Scientific classification
- Kingdom: Animalia
- Phylum: Arthropoda
- Class: Insecta
- Order: Odonata
- Infraorder: Anisoptera
- Family: Gomphidae
- Genus: Notogomphus
- Species: N. lecythus
- Binomial name: Notogomphus lecythus Campion, 1923
- Synonyms: Notogomphus immisericors Campion, 1923; Notogomphus cataractae Consiglio, 1978;

= Notogomphus lecythus =

- Genus: Notogomphus
- Species: lecythus
- Authority: Campion, 1923
- Conservation status: LC
- Synonyms: Notogomphus immisericors, Campion, 1923, Notogomphus cataractae, Consiglio, 1978

Species of dragonfly

Notogomphus lecythus, commonly known as the northern longleg, is a species of dragonfly in the family Gomphidae. It is found in Ethiopia and Kenya. Its natural habitats are subtropical or tropical moist lowland forests, subtropical or tropical dry shrubland, subtropical or tropical moist shrubland, and rivers.

==Taxonomy==
In 1923, entomologist Herbert Campion published a study in which he erected several new species of dragonflies belonging to the genus Notogomphus. He gave one of these species the name Notogomphus lecythus, the specific name referencing the yellow pattern on its thorax resembling a lekythos in shape. The holotype specimen is an adult male collected from Zegi, Lake Tana in Ethiopia (referred to as Abyssinia by Campion). In the same study, Campion established another species which he named Notogomphus immisericors, with the holotype being a female found 5700–6200 ft above sea level on the Nandi Plateau of Kenya, and two other females were designated as paratypes. Campion noted that N. lecythus and N. immisericors are extremely similar, but considered them to be separate species based on differences in the hind wings and the femurs of the hind legs. Later in 1973, a male dragonfly was caught in Kaffa Province, Ethiopia by Carlo Consiglio and deposited in the Sezione Museo of the Istituto di Zoologia, Rome. Consiglio described this specimen five years later as the holotype of a new species which he named Notogomphus cataractae, claiming the lack of an anal loop on the hind wings of this species differentiated it from N. immisericors, and made no comparison to the type specimen of N. lecythus.
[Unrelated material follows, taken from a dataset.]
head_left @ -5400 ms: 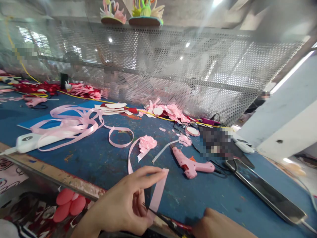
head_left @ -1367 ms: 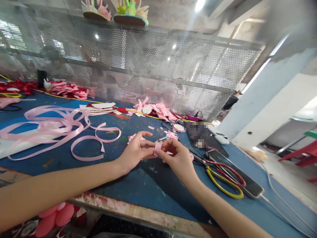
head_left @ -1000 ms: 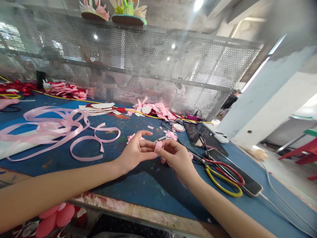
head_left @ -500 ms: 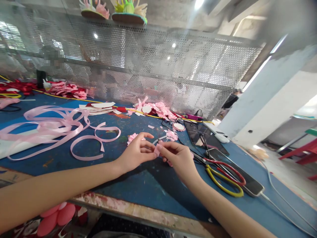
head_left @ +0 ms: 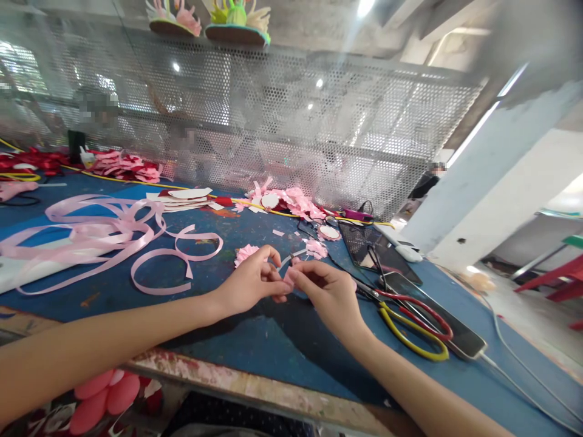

A study by Viola Clausnitzer published in 2003 reanalyzed the specimens named as N. lecythus, N. immisericors and N. cataractae, and discovered that there was no significant difference between the three supposed species, and that the features used to distinguish them were simply individual variation. Because N. lecythus was named first, the other two names were declared as junior synonyms of it.